----- EXERCISE INPUT -----
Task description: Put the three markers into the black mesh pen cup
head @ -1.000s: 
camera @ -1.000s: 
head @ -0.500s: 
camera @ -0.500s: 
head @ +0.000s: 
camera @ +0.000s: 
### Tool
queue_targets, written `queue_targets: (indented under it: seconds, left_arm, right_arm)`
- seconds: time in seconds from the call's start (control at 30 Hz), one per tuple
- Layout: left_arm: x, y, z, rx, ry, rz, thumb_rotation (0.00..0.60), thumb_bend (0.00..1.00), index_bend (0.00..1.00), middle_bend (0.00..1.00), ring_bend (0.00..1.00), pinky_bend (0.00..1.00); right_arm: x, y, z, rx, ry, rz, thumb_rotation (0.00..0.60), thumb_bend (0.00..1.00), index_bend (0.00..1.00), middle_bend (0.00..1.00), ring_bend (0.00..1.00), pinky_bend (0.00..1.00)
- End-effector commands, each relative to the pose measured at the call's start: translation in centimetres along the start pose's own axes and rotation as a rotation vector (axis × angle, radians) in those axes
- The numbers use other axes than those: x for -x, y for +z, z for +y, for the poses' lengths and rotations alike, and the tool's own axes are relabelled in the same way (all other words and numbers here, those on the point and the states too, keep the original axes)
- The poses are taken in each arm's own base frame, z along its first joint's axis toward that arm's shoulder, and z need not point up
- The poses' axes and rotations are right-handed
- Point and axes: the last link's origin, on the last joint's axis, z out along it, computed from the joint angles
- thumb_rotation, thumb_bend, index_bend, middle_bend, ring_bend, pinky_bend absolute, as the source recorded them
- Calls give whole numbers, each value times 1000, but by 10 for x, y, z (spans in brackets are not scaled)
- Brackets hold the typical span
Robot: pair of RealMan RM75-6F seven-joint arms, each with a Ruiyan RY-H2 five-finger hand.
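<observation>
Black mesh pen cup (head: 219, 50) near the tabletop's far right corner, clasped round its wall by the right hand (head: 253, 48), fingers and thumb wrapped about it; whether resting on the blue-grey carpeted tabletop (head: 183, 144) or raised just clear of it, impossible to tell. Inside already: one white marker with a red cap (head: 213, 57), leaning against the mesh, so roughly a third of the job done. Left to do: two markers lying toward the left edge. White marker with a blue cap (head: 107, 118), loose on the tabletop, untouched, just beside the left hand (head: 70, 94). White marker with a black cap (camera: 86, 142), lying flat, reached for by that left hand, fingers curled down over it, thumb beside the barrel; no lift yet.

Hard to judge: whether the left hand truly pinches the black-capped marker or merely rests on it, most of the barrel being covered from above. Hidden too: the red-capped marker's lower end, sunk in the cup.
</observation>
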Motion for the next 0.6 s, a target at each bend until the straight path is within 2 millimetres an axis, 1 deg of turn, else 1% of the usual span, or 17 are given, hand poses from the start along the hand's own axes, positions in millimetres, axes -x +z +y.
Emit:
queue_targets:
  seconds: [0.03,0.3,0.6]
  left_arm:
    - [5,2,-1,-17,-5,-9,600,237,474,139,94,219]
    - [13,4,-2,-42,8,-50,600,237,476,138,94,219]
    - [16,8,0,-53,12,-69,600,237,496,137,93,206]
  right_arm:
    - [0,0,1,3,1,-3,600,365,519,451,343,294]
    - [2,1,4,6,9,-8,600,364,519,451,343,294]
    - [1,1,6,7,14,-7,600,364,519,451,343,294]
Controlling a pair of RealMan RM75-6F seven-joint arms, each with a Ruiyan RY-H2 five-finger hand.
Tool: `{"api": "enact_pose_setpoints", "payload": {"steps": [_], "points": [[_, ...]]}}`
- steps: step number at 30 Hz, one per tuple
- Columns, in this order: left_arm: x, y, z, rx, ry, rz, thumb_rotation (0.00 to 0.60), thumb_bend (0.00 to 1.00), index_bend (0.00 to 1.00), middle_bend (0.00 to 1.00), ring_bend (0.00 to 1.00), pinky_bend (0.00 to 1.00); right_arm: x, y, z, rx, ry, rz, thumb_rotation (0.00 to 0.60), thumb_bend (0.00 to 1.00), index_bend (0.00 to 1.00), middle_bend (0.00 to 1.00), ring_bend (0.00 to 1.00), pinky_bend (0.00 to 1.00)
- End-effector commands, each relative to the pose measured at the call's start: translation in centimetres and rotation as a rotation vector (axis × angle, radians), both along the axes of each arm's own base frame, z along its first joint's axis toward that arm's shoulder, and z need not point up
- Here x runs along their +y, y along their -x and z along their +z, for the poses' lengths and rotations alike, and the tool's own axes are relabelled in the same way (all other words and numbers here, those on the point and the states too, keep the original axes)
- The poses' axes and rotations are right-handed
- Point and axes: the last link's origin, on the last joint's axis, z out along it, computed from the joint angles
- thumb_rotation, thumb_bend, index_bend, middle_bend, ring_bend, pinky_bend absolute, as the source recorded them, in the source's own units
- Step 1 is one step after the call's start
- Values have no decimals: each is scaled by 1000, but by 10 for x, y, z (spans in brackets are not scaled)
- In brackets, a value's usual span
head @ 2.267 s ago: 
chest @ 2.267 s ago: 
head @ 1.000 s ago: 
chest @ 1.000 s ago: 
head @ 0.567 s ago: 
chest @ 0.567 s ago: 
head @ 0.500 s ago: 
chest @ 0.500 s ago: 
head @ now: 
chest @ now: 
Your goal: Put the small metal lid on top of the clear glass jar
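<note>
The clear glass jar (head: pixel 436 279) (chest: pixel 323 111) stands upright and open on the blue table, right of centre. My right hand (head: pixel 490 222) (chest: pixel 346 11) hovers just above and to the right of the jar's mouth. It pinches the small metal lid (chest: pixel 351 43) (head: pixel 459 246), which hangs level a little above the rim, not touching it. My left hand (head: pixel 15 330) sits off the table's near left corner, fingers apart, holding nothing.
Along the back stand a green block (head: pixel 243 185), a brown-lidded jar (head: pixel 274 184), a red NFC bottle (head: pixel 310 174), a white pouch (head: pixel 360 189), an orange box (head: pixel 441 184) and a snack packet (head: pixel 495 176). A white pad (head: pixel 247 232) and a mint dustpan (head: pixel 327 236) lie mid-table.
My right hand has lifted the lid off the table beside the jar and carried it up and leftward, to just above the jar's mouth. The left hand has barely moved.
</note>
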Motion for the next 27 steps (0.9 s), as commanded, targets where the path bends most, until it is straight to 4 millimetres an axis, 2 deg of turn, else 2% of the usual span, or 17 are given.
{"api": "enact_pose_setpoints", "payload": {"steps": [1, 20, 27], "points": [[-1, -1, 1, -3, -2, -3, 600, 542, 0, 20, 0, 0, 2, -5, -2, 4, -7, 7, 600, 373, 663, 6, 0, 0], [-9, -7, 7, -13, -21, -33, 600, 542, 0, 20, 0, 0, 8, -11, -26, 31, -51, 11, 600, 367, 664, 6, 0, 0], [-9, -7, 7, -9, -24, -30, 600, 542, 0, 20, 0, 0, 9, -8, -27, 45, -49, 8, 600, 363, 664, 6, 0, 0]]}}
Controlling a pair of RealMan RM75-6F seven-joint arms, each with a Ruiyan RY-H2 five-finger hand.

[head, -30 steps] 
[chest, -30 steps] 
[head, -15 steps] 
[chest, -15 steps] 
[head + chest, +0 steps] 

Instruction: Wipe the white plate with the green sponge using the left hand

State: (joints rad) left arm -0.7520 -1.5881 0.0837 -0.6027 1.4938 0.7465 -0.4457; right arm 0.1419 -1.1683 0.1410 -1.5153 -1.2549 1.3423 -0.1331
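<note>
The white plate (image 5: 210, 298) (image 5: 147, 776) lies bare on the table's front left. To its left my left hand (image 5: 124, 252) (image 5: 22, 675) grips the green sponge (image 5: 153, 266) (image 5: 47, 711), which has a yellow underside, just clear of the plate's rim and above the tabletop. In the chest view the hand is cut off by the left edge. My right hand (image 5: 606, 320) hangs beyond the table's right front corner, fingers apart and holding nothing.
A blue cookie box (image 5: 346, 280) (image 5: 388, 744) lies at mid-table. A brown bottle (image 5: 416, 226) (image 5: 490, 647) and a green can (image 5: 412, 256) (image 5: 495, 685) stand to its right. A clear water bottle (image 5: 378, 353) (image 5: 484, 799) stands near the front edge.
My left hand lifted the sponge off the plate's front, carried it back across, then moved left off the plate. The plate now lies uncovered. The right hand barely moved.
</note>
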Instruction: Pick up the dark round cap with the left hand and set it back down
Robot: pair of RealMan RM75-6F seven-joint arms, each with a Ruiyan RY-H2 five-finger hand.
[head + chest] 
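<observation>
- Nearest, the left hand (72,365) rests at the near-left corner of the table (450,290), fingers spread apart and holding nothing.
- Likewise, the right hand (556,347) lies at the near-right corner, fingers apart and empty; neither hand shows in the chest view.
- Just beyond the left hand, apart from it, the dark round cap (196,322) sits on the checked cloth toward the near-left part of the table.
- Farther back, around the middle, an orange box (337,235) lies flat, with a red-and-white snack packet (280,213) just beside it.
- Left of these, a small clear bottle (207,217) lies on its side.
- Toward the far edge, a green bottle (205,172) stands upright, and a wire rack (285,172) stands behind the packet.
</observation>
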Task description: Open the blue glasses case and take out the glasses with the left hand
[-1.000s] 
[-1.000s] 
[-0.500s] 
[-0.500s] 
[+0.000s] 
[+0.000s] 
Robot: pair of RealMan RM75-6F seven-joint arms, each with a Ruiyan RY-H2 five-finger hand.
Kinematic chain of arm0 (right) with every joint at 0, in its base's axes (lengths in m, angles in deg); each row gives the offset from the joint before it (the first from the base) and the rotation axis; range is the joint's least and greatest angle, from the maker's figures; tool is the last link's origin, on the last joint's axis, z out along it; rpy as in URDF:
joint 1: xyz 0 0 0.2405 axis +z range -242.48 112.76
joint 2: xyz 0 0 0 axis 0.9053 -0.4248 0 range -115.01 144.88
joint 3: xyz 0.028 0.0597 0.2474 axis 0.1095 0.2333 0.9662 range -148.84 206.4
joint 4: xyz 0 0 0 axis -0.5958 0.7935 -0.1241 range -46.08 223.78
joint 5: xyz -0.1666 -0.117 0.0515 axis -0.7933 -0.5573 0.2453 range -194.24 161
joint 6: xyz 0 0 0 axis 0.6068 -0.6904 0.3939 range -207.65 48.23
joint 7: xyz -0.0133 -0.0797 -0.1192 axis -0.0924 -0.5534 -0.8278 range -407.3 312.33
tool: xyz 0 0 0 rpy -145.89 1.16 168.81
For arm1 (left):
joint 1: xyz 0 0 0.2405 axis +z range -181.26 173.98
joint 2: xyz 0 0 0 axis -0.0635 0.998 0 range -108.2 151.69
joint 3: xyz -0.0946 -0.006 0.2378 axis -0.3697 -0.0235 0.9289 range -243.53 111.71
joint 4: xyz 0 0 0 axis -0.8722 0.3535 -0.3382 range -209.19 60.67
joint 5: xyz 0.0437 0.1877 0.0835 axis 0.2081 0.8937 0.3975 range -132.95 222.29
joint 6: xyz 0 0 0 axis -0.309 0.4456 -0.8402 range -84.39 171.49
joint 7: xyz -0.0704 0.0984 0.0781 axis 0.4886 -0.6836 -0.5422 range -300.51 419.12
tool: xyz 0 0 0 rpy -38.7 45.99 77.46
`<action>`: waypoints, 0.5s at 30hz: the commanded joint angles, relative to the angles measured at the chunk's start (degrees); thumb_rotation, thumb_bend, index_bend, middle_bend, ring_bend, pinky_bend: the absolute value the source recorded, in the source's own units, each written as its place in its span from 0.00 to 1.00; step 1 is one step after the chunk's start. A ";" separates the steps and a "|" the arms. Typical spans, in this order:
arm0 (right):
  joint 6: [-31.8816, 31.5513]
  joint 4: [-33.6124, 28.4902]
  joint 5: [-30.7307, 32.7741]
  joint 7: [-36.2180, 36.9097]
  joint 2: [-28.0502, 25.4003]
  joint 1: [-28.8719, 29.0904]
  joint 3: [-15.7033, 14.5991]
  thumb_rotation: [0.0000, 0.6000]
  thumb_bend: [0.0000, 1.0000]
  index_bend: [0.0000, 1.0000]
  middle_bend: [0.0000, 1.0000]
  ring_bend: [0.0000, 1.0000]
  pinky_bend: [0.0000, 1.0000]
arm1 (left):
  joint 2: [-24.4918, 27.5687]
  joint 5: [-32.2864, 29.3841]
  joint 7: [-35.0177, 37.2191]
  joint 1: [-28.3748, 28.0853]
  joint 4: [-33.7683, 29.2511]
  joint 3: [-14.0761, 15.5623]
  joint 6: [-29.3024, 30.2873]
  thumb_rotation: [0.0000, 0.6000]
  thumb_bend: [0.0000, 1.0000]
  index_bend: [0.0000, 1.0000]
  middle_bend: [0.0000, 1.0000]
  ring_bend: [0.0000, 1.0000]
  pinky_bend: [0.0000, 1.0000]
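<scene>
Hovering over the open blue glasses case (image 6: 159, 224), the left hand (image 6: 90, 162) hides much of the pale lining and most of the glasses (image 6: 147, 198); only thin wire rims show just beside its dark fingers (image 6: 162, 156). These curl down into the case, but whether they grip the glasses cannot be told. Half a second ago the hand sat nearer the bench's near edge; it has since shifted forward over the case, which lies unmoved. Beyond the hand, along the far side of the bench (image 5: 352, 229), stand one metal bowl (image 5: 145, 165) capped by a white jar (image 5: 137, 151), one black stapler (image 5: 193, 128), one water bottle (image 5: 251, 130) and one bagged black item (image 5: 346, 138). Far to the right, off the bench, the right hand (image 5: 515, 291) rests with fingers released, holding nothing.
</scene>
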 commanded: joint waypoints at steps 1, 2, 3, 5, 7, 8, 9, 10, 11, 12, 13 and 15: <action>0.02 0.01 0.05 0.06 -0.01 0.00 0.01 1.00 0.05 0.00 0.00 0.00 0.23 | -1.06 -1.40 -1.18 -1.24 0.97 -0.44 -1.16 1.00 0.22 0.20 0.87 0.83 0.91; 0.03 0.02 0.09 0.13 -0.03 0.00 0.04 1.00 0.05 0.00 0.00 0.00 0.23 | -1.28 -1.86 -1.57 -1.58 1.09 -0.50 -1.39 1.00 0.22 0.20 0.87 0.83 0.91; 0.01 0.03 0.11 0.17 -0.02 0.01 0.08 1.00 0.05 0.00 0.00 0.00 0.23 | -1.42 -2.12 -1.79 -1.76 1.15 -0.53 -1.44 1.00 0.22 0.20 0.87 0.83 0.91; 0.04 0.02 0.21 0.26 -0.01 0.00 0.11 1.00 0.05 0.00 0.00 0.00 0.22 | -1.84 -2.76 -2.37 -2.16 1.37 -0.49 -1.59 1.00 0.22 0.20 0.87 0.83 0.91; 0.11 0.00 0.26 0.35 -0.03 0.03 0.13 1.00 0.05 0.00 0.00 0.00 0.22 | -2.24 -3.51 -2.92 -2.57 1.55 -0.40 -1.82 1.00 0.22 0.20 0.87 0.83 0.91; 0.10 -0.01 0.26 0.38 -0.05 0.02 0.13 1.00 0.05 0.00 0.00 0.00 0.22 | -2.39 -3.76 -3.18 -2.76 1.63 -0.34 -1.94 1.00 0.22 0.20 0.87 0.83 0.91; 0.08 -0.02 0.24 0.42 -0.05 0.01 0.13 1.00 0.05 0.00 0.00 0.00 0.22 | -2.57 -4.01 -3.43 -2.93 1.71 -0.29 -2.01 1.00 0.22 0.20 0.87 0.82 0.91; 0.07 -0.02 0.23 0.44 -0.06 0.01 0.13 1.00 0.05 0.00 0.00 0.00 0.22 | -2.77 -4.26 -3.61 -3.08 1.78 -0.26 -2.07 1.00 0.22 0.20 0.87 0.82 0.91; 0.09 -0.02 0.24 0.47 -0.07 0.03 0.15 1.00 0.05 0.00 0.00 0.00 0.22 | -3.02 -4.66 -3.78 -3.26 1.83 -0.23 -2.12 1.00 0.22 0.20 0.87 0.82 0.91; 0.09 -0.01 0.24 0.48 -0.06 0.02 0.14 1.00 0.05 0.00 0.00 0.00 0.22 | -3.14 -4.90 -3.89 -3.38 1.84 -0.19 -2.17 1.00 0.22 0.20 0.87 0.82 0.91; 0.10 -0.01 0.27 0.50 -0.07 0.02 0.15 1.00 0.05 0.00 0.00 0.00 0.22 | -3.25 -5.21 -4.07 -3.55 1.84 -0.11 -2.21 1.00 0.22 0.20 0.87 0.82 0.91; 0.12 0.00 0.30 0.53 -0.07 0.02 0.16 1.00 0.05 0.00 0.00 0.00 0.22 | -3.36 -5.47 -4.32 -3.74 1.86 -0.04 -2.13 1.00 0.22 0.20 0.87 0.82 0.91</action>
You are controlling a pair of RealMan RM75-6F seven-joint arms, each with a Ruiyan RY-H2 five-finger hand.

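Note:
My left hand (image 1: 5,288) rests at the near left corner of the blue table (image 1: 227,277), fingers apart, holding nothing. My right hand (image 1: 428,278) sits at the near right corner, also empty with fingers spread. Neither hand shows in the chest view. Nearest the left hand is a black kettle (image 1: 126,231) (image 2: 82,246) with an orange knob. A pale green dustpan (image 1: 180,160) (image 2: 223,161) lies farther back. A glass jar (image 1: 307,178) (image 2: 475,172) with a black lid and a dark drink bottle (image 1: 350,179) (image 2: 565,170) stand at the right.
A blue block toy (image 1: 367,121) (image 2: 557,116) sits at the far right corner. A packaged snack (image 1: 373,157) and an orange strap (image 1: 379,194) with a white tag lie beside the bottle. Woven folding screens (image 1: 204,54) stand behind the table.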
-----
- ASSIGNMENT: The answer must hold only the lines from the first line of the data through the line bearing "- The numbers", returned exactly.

- WRITTEN REPLY:
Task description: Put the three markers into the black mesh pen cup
head @ -1.000s: 
camera @ -1.000s: 
head @ -0.500s: 
camera @ -0.500s: 
head @ +0.000s: 
camera @ +0.000s: 
### Tool
queue_targets, written `queue_targets: (indented under it: seconds, left_arm, right_arm)`
- seconds: time in seconds from the call's start (control at 30 Hz), one per tuple
- Layout: left_arm: x, y, z, rx, ry, rz, thumb_rotation (0.00..0.60), thumb_bend (0.00..1.00), index_bend (0.00..1.00), middle_bend (0.00..1.00), ring_bend (0.00..1.00), pinky_bend (0.00..1.00); right_arm: x, y, z, rx, ry, rz, thumb_rotation (0.00..0.60), thumb_bend (0.00..1.00), index_bend (0.00..1.00), middle_bend (0.00..1.00), ring_bend (0.00..1.00), pinky_bend (0.00..1.00)
- End-effector commands, each relative to the pose measured at the call's start: translation in centimetres along the start pose's own axes and rotation as a rotation vector (axis × angle, radians) in those axes
- The numbers use other axes than those: x for -x, y for +z, z for +y, for the poses' lengths and rotations alike, and the tool's own axes are relabelled in the same way (all other words and numbers here, those on the point and the states too, keep the original axes)

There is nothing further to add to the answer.